(Beginning of WORKING DATA)
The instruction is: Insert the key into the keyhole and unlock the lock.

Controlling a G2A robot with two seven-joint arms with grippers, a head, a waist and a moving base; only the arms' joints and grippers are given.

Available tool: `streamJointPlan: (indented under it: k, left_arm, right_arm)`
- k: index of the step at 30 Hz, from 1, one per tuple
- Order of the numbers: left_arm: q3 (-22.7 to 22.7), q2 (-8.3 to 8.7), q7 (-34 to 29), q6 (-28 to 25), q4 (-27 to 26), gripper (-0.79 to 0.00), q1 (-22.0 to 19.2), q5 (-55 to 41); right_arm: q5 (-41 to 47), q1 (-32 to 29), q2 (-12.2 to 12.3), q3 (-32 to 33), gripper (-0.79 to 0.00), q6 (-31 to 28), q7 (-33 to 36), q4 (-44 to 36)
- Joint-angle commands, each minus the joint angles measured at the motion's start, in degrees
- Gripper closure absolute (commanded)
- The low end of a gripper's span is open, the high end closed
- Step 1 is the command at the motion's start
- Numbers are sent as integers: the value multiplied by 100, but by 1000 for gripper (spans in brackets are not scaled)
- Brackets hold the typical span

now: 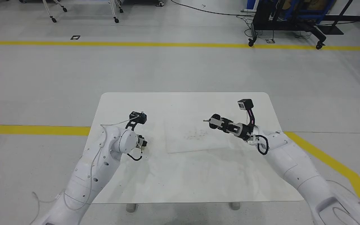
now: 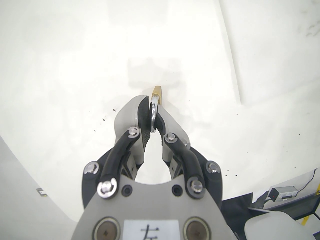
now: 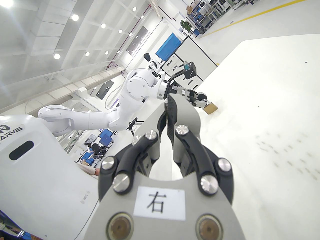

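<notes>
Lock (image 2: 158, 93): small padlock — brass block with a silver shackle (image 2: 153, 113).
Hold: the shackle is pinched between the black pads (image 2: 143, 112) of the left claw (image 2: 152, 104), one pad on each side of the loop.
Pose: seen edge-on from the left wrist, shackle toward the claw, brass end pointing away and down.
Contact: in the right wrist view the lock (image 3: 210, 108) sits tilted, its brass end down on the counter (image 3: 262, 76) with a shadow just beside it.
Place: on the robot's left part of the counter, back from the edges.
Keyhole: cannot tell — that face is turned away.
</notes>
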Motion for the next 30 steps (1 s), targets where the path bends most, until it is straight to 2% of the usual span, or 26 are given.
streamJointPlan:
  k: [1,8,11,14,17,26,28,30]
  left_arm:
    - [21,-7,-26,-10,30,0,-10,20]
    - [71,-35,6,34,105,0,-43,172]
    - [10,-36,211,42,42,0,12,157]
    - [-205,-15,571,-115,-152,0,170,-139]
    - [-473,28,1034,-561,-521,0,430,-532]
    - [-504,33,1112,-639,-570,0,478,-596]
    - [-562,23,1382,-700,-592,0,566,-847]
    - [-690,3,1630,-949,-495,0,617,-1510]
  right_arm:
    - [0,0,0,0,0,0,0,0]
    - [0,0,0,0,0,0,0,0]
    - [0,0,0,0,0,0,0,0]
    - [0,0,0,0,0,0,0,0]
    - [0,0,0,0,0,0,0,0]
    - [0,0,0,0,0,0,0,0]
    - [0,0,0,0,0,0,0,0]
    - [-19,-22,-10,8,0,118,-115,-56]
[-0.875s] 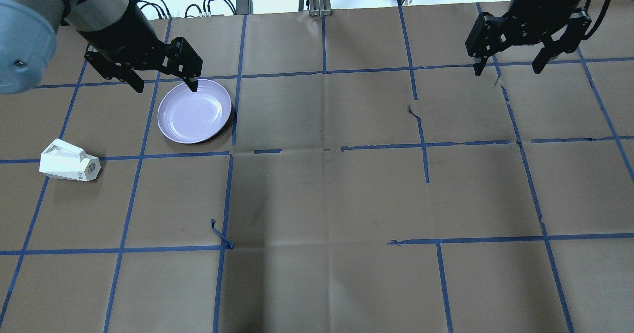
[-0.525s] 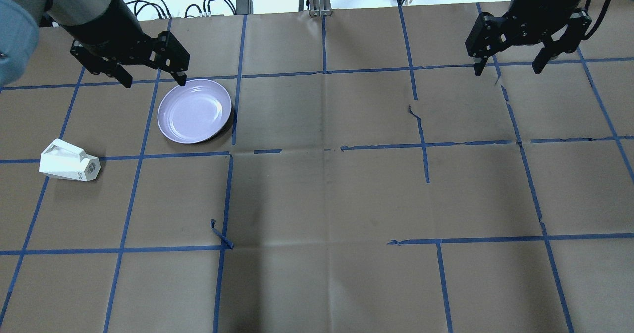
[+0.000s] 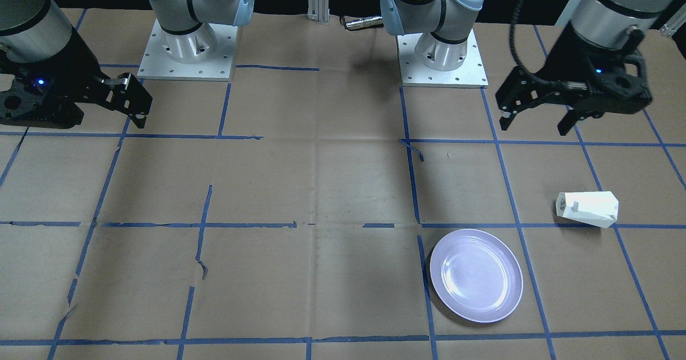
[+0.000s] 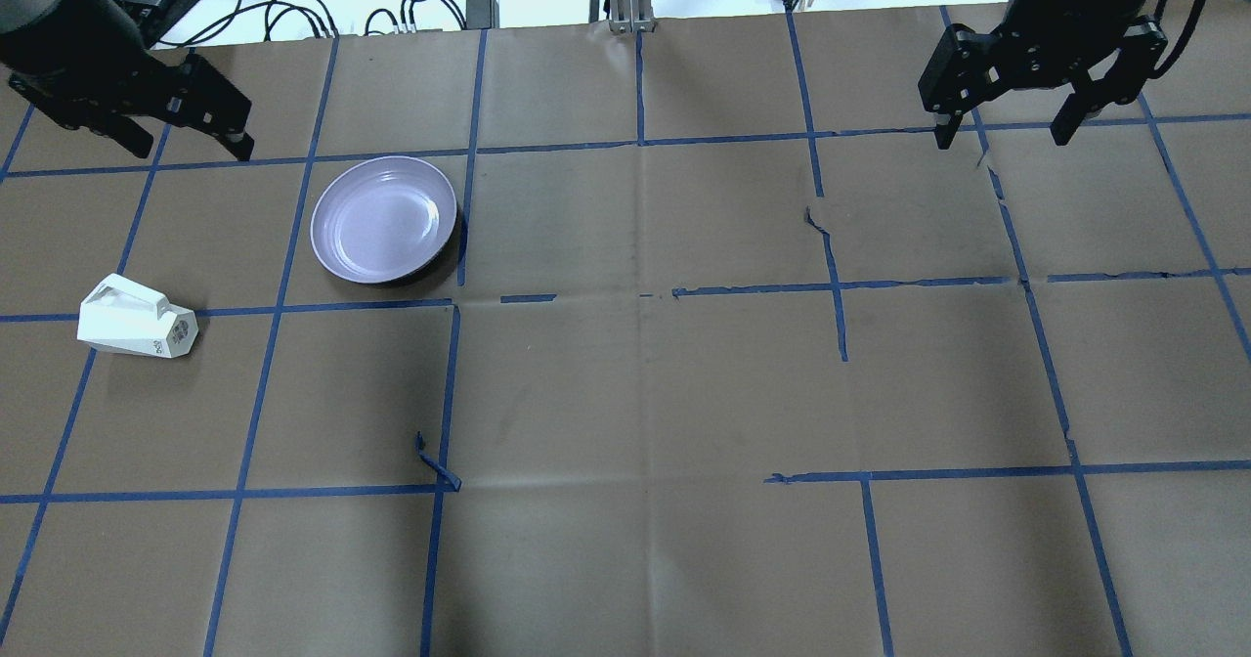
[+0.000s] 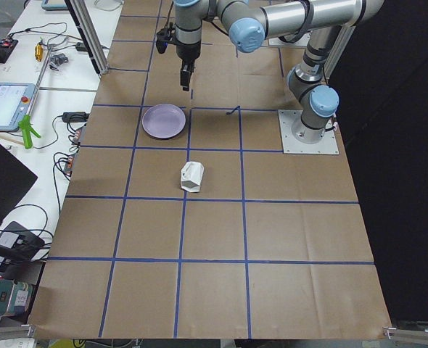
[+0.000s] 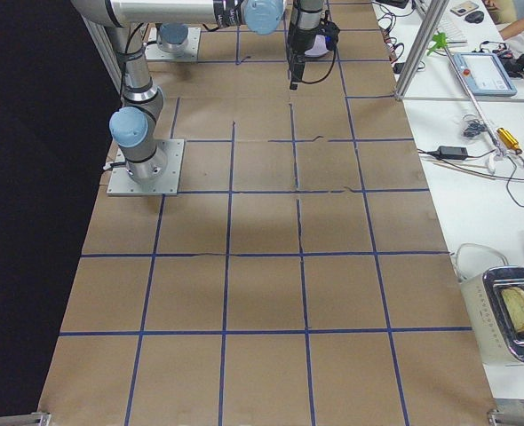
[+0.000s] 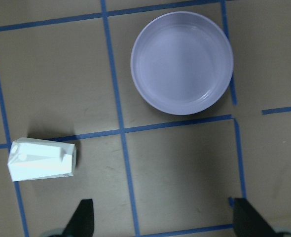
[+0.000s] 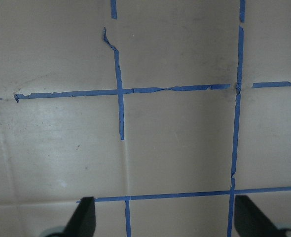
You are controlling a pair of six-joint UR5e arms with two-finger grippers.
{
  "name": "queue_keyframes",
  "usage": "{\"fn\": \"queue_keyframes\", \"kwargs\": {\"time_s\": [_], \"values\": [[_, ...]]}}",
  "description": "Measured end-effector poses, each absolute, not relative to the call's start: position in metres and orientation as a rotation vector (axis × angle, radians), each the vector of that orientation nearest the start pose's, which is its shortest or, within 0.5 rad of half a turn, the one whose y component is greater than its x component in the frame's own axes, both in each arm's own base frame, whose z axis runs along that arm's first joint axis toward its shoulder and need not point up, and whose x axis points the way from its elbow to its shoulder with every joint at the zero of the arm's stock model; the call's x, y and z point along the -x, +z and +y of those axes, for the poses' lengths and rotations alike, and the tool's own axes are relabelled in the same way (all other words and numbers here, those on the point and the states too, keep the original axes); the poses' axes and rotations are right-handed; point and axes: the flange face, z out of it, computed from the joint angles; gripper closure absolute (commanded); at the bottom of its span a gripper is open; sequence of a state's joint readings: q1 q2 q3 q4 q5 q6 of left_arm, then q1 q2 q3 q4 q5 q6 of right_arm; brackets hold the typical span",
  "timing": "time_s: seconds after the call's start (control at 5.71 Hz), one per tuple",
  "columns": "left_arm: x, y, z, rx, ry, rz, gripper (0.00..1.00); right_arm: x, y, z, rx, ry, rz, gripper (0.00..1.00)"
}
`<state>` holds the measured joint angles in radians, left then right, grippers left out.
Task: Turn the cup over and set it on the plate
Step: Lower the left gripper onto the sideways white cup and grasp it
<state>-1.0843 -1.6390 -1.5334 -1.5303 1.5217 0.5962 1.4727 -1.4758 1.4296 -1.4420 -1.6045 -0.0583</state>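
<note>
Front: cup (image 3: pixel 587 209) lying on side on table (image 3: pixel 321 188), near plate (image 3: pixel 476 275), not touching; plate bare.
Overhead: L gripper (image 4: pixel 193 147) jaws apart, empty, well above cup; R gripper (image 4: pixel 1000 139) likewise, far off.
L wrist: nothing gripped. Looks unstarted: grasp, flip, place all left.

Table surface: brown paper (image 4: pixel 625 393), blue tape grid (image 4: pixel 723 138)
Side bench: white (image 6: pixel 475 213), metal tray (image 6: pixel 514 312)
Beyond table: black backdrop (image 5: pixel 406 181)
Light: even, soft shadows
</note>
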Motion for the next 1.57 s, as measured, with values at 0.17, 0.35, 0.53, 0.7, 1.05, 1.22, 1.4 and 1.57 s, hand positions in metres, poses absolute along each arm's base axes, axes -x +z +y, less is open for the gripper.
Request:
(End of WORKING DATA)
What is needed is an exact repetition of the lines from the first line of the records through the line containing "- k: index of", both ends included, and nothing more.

▶ **RESULT OF THE EXERCISE**
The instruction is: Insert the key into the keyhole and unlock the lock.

Controlling a G2A robot with two seven-joint arms with grippers, a head, a waist and a moving base; only the arms' joints and grippers are given.

Available tool: `streamJointPlan: (indented under it: k, left_arm, right_arm)`
- k: index of the step at 30 Hz, from 1, one per tuple

The full answer has now been given.